▶ [What the task asks] Which lines come from the start of the listing through the line holding "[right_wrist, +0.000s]"? Restate exactly those, both included, minus the pictures.

····················

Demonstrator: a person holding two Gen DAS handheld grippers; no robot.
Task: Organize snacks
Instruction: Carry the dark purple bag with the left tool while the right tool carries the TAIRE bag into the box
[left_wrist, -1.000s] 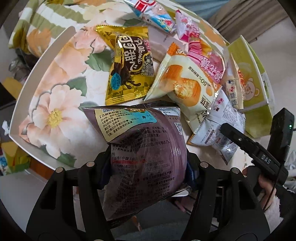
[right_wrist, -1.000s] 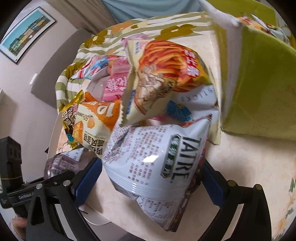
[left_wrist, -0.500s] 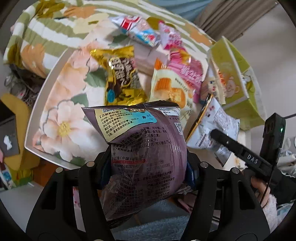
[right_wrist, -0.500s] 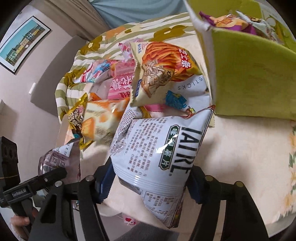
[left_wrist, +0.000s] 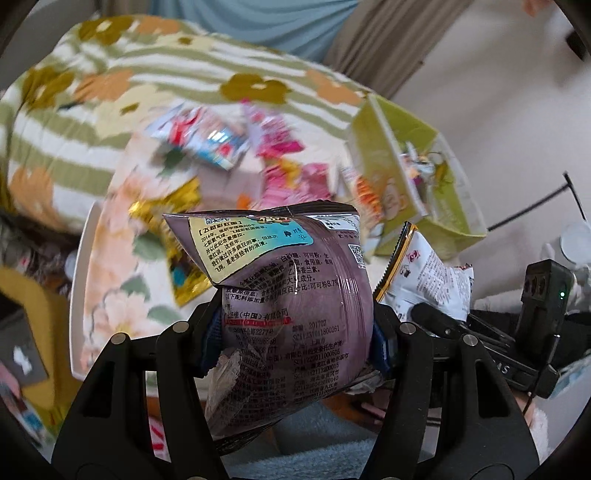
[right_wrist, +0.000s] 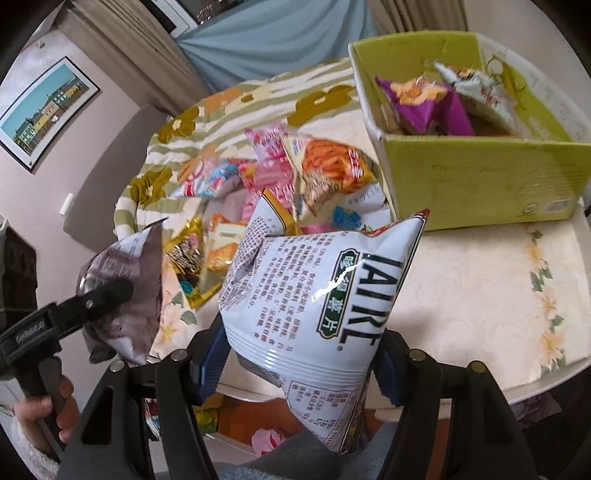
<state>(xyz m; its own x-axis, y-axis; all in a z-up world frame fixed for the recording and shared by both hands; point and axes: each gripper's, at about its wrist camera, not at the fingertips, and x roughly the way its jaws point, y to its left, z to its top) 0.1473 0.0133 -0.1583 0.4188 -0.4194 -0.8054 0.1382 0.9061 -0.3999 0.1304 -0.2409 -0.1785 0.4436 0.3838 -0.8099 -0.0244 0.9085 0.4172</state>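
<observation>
— Where do the snacks stand?
— My left jaws (left_wrist: 295, 347) clench the purple bag (left_wrist: 291, 295), my right jaws (right_wrist: 299, 354) the white bag (right_wrist: 317, 295); green box (right_wrist: 480, 177) at one o'clock holds few, a pile (right_wrist: 280, 173) waits on the tabletop (right_wrist: 480, 280).

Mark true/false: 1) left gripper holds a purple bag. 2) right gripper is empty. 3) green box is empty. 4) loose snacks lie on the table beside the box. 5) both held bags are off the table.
1) True. The left gripper is shut on the purple bag.
2) False. The right gripper is shut on the white bag.
3) False. The green box already holds packets, among them a purple packet.
4) True. The snack pile lies on the table, left of the box in the right wrist view.
5) True. Both bags hang in the jaws above the tabletop.
</observation>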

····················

▶ [Task response]
Demonstrator: a person holding two Gen DAS handheld grippers; no robot.
Task: Organize snacks
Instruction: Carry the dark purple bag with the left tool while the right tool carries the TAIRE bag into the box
[left_wrist, -1.000s] 
[right_wrist, -1.000s] 
[left_wrist, -0.500s] 
[right_wrist, -0.500s] 
[left_wrist, +0.000s] 
[right_wrist, +0.000s] 

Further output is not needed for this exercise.